Слава о талантливом ваятеле Герае вышла за пределы Благодатной страны, о нем узнали в Стране фараонов, Библе, чьи послы даже просили царя Ура отдать им мастера. И Герай с тревогой думал: «Это может случиться каждый день. Что делать? Как выбраться из Ура?». Не видя возможности бежать, он постепенно впадал в отчаяние…
И вдруг нежданно объявился Октем! Много лун прошло с тех пор, как они расстались, – и вот будто из воздуха возник он перед Гераем, сидевшим в нише.
– Вах-хов, друг Октем!? Ты ли это? Я рад, рад… – забормотал ваятель, обняв Октема. И ощутил каменную упругость его мышц. Откуда было знать Гераю, что искусственный белок много крепче природного?
– И я рад видеть тебя, – ласково отозвался Октем. Пристально всматриваясь в лицо ваятеля, спросил: – Что-то гнетет тебя, друг. Чем ты встревожен?
– Беда, Октем… – тихо сказал Герай. Откинув полог, он удостоверился, что никто их не подслушивает. Жрецы молились вдали, у алтаря Энки. – Царь Ура решил навечно оставить меня на Этеменигуре. Не видать мне родных гор и песков!
Октем долго молчал, думал. Потом обронил загадочно:
– Бытие полно неизвестного. Уверен, что смогу помочь тебе.
– Это возможно?! – обрадовано воскликнул Герай.
– Положись на меня. А пока работай, постигай Этеменигуру. Искусство ее мастеров не уступает зодчеству Страны фараонов. А ведь там созданы стобашенный Мемфис, вечные, как само время, пирамиды, храмы и дворцы нильской долины… – Октем замолчал, обдумывая какую-то мысль, повторил: – Бытие таит неожиданности.
Через несколько лун террасы зиккурата огласились криками жрецов:
– Плачьте, сыны Благодатной страны! Умер великий царь! Бог Энки позвал его к себе! Горе нам, живущим!
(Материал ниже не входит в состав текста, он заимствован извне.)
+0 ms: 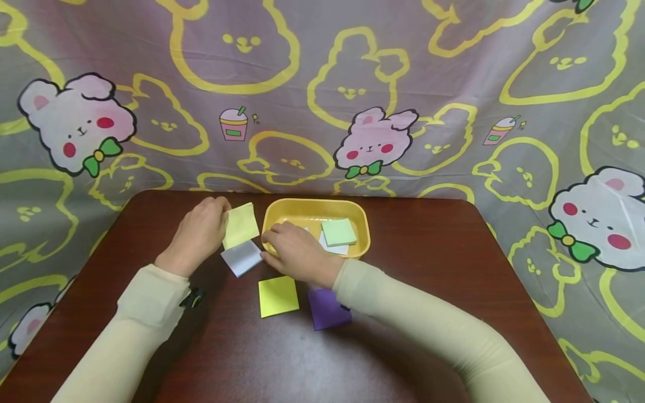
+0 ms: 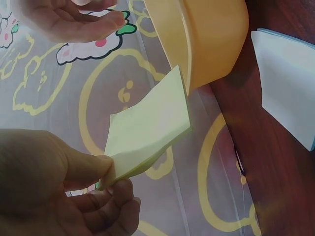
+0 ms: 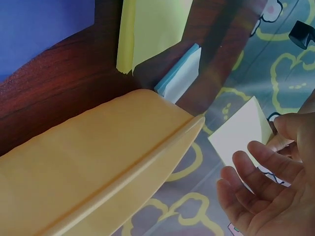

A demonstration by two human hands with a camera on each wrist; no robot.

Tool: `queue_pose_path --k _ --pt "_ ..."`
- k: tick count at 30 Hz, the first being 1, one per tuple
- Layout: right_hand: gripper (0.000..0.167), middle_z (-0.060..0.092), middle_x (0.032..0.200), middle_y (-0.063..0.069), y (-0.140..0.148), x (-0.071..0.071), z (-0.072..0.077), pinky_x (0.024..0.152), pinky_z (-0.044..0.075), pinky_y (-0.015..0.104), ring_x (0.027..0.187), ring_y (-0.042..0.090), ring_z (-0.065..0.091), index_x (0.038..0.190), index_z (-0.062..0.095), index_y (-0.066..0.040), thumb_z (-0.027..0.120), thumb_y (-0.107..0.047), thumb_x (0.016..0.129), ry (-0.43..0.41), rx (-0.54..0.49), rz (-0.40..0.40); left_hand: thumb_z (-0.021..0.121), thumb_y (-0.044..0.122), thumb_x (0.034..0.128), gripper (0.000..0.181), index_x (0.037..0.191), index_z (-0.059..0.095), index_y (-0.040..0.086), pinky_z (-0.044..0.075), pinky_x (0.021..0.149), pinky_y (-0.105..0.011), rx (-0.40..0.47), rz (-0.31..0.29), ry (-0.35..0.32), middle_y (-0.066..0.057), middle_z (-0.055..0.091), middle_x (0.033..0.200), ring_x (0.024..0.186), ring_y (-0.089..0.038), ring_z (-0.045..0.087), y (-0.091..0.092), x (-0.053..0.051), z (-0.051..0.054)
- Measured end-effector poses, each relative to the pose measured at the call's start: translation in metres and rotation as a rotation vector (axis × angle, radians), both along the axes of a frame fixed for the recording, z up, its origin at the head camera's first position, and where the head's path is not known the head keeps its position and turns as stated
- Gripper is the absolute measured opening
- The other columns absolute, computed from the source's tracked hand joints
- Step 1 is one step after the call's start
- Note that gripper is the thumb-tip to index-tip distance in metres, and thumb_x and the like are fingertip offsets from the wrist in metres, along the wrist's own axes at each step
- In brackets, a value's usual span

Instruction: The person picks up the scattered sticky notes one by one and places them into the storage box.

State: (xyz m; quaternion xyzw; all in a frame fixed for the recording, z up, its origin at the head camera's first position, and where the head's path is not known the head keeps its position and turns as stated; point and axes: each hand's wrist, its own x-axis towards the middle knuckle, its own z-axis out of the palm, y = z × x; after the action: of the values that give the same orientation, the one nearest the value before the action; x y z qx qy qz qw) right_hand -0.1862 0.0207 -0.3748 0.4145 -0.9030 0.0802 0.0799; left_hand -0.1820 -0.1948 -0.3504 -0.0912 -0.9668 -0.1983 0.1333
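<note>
My left hand (image 1: 199,232) pinches a pale yellow pad of sticky notes (image 1: 241,225) by one edge, thumb on one face and fingers on the other. In the left wrist view the pad (image 2: 150,128) stands out from the fingertips, its sheets bending slightly. Over the left end of the yellow plastic tray (image 1: 360,224) hovers my right hand (image 1: 297,252). Its fingers (image 3: 266,184) are loosely bent with nothing between them, as the right wrist view shows. A pale blue-white pad (image 1: 242,258) lies on the table just below the pale yellow one.
Inside the tray lie a light green pad (image 1: 339,232) and a white one (image 1: 333,246) partly beneath it. Nearer me, a bright yellow pad (image 1: 279,296) and a purple pad (image 1: 327,309) rest on the brown table (image 1: 428,268). A patterned curtain (image 1: 292,123) hangs behind.
</note>
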Motion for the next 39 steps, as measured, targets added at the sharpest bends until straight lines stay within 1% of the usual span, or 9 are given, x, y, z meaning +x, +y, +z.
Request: queue_pose_path --k 10,16,21,27,34,39 --pt "0.029 0.067 0.104 0.003 0.004 -0.003 0.0 0.084 0.054 0.035 0.095 0.023 0.065 0.113 0.07 -0.009 0.063 -0.034 0.1 -0.011 0.001 -0.003 0.05 0.003 0.1001 0.015 0.103 0.063 -0.004 0.049 0.073 -0.056 -0.003 -0.02 -0.001 -0.022 0.061 0.092 0.086 -0.04 0.061 0.004 -0.003 0.001" --pt "0.029 0.068 0.105 0.004 0.007 -0.006 0.001 0.084 0.054 0.035 0.095 0.023 0.065 0.115 0.07 -0.01 0.064 -0.034 0.099 -0.012 -0.01 -0.005 0.051 0.002 0.0994 0.012 0.1 0.062 -0.003 0.049 0.071 -0.055 -0.002 -0.031 0.002 -0.021 0.06 0.089 0.083 -0.038 0.06 0.008 -0.007 0.0" --pt "0.029 0.068 0.105 0.003 0.009 -0.008 0.002 0.084 0.054 0.034 0.096 0.022 0.066 0.114 0.069 -0.01 0.064 -0.034 0.099 -0.013 -0.008 -0.02 0.053 0.002 0.0995 0.01 0.098 0.061 -0.003 0.048 0.07 -0.054 -0.001 -0.036 0.005 -0.021 0.059 0.089 0.082 -0.038 0.06 0.012 -0.008 0.001" --pt "0.029 0.069 0.107 0.004 0.012 -0.007 0.005 0.085 0.054 0.035 0.097 0.023 0.066 0.116 0.069 -0.01 0.064 -0.033 0.099 -0.029 0.0 -0.04 0.052 0.002 0.0996 0.01 0.099 0.061 -0.003 0.048 0.072 -0.055 0.003 -0.045 0.003 -0.021 0.06 0.09 0.084 -0.039 0.061 0.015 -0.009 0.001" --pt "0.027 0.069 0.106 0.004 0.017 -0.009 0.002 0.083 0.054 0.036 0.097 0.024 0.065 0.113 0.069 -0.009 0.065 -0.032 0.098 -0.031 -0.008 -0.051 0.053 0.004 0.1006 0.009 0.101 0.06 -0.002 0.048 0.071 -0.054 0.01 -0.054 -0.022 -0.02 0.06 0.091 0.083 -0.037 0.06 0.019 -0.012 0.0" --pt "0.027 0.069 0.104 0.004 0.021 -0.012 0.002 0.081 0.055 0.035 0.094 0.023 0.065 0.111 0.069 -0.01 0.065 -0.034 0.099 -0.023 -0.003 -0.053 0.052 0.006 0.1016 0.011 0.102 0.061 -0.002 0.049 0.071 -0.053 0.007 -0.058 -0.027 -0.02 0.06 0.092 0.083 -0.035 0.059 0.021 -0.013 0.0"
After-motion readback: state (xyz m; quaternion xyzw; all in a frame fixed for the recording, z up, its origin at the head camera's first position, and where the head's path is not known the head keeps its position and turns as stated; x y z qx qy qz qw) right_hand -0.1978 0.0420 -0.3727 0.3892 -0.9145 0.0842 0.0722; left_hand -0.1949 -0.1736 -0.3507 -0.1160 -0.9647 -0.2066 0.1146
Весть настигла Октема на полпути в Урук, где он намеревался исследовать систему орошения. И ему пришлось повернуть обратно. Уж он-то хорошо знал, чем грозит кончина царя многим обитателям Этеменигуры, в том числе и Гераю. «Бытие парадоксально, – размышлял он, бешено работая веслом, так что лодка, несшая его по Евфрату, подскакивала на волнах. – Да, конечно, Энки любит божественного царя Ура. Но тут не обошлось без жрецов, приказчиков Энки. Даю голову на отсечение: столь внезапно помог умереть царю-богу его племянник Иди-Нарум. Как же спасти Герая? Что придумать?». Ваятель стоял в нише, на четвертой террасе, обсаженной финиковыми пальмами, и неотрывно смотрел вниз, на придворных. Под звуки арф они поднимались с первой террасы на третью, к ложу царя.